Alden, already one of the largest newspaper publishers, has received substantial criticism for its business practices, including deep cuts in expenses for newsgathering. Critics have said the hedge fund bleeds assets from its properties, such as real estate. Alden has said it preserves publications that, faced with advertising losses to social media giants, would otherwise close.

Tribune referred inquiries to an outside public-relations firm, which declined to comment. Alden and Bainum representatives did not respond to messages.

The sources said Bainum wants to invest $100 million alongside partners. They also said he has asked a special committee of Tribune’s board to release him from a nondisclosure agreement so he can recruit other investors.

The NewsGuild-CWA labor union, which represents newsroom workers at the several Tribune properties including the Chicago Tribune, has campaigned for civic-minded buyers to acquire its papers. “Local ownership is the way up and Alden is the way down,” said Gregory Pratt, Chicago Tribune City Hall reporter and president of its bargaining unit.

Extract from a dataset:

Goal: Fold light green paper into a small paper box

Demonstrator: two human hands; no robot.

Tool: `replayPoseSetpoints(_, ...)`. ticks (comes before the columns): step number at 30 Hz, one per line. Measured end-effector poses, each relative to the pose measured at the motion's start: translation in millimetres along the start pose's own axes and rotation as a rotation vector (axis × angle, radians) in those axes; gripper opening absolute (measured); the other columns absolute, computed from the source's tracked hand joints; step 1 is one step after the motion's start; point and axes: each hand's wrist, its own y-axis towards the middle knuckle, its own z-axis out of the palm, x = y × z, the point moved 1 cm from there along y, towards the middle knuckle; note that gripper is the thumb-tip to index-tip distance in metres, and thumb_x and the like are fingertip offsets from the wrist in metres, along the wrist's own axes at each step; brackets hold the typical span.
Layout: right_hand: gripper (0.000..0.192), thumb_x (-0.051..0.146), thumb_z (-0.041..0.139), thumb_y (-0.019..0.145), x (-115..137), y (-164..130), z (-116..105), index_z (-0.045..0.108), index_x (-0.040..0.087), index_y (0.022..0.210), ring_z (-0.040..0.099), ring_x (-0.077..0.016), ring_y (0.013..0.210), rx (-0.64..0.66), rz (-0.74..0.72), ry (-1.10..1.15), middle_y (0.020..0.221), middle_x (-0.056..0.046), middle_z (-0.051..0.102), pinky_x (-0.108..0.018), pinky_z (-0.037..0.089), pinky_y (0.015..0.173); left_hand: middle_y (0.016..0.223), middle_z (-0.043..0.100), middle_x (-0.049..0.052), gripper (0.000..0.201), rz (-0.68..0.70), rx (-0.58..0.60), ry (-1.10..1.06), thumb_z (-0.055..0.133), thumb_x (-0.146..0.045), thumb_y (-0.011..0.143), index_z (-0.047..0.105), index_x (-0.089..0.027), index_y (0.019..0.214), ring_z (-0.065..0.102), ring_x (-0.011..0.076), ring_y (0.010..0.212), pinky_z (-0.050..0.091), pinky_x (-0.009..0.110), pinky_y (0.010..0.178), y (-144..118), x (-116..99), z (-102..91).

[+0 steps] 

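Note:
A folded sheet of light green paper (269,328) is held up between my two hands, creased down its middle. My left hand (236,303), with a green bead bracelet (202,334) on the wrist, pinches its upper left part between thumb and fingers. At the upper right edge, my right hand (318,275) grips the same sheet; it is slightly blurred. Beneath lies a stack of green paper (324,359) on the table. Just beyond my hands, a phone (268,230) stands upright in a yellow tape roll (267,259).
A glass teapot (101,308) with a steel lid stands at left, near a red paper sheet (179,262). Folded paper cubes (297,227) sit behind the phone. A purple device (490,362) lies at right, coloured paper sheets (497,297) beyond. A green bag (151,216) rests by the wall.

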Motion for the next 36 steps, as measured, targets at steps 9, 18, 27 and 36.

Alden owns 32% of Tribune and it acquisition of the entire company requires approval from owners of two-thirds of the remaining shares. That gives the second largest shareholder, Dr. Patrick Soon-Shiong, effective veto power over the sale because he owns nearly 25% of Tribune.

Soon-Shiong, owner of the Los Angeles Times, bought it from Tribune in his own effort to preserve local ownership. Sources describe him as sympathetic to those efforts with other company papers. Through a spokeswoman, he declined to comment.

Sources said a New York Times article about Bainum’s activities that appeared Sunday has prompted interest from wealthy people and family foundations in several cities. Efforts are said to be especially active around the Hartford Courant and the Morning Call in Allentown, Pa., besides Baltimore.

Tribune’s other publications include the New York Daily News; the Orlando Sentinel; the South Florida Sun-Sentinel; the Virginian-Pilot of Norfolk, Va.; and the Daily Press in Newport News, Va.

Shares of Tribune closed Monday at $17.28, up 1.4% for the day.